Organizations that are considering a 100Gbps upgrade (or those who wish to future-proof a monitoring infrastructure to ensure it will be in place for many years) will need to select packet brokers that can monitor and process packets at 100Gbps speeds but are still backward compatible as many tools are still at 10/40Gbps.
Brokering At 100Gbps Speeds
It is technically challenging to not drop any packets during brokering at 100Gbps speeds and this capability is still not common among packet brokers on the market today, so consider equipment choice here carefully.
An effective packet brokering architecture would be to use a two-tier design where the outer layer aggregates and feeds the traffic from all TAPs and, on the other side, distributes packets to the tool rail after processing at a central packet broker. The central or core packet broker performs more intense operations such as smart filtering, packet truncation, de-duplication, etc. for the tool’s consumption.
Reducing Downtime Costs Is De-Duplication
One significant broker feature for reducing downtime costs is de-duplication. De-duplication is the ability to detect and eliminate duplicates of a packet to reduce the traffic sent to downstream tools. This allows tools to operate at their peak performance and is valuable for troubleshooting as well as identifying failing or misconfigured equipment.
Network infrastructure devices, such as switches and routers, that are operating normally do not generate many duplicate packets. However, in certain situations, duplicate packets can be seen in some segments of the network due to poor network design, a flaw in the network-topology, or misconfigured or potentially failing equipment.
Packet brokers that can detect these duplicate packets on a specific port and issue an alert to help identify and rectify these situations more quickly.
Benefits of a Full Network Visibility Architecture
If the architecture includes a full ecosystem of packet brokering, capture, storage and analytics solutions, it offers even more benefits. IT can centrally manage, monitor and collect metrics like latency, burst rate, session level analysis and more that can be correlated in real time and visualized on easy-to-use dashboards.
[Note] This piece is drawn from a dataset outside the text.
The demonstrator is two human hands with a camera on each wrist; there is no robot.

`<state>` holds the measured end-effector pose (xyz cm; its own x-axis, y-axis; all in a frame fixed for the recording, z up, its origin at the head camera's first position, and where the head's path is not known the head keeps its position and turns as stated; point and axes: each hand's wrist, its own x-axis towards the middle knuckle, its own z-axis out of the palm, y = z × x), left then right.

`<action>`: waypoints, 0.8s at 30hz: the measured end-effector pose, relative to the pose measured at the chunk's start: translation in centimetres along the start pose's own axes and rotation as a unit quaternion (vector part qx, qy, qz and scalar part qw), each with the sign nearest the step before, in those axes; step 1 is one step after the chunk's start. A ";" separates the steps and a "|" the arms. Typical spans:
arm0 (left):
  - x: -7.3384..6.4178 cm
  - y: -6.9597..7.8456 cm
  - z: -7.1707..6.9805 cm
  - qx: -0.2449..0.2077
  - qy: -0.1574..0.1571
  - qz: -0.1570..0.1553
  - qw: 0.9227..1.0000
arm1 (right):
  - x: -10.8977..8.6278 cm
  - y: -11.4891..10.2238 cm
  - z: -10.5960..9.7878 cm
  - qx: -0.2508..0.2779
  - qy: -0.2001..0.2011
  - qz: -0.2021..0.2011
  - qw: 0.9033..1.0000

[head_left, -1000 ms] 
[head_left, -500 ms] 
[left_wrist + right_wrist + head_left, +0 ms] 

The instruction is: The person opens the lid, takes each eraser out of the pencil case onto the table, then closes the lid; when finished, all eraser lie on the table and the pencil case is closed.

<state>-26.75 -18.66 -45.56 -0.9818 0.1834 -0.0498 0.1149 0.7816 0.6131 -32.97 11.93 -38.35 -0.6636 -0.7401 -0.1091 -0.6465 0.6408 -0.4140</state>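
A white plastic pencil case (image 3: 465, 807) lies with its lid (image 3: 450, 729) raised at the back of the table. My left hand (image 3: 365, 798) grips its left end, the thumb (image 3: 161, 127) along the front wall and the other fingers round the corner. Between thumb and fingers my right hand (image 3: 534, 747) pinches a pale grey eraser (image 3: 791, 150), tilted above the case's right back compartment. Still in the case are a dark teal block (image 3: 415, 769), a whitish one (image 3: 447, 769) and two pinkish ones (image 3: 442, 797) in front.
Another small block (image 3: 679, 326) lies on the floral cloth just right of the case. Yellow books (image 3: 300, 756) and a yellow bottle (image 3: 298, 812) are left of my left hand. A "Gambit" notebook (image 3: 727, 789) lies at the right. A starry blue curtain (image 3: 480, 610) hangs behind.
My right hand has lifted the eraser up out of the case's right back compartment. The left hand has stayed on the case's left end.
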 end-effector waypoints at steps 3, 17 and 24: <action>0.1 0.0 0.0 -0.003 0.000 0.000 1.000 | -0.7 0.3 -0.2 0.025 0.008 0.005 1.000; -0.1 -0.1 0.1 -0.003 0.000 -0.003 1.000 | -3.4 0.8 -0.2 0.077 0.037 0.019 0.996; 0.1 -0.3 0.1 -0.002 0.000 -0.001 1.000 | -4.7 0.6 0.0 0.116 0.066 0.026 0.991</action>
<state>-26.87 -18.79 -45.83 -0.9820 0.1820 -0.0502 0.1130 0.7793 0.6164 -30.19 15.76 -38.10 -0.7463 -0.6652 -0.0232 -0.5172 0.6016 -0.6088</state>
Packet capture and storage devices can take copies of the traffic from the packet broker and store it for forensic analysis for compliance or incident response. This allows IT and security operations (SecOps) team to investigate network issues or security threats in greater detail.
Leveraging Increased Network Transparency
SecOps and NetOps can leverage the increased network transparency and visibility to make informed and accurate decisions. An efficient packet broker architecture will provide comprehensive network and application or network performance monitoring (NPM)-related metrics to enable downstream tools to provide more intelligent insights.
This will simplify decision making, improve the verification of network configurations, reduce MTTR for more efficient network operations and eliminate costly in-person troubleshooting trips. All of these improvements help to reduce downtime and lower the TCO of the network on which the business depends.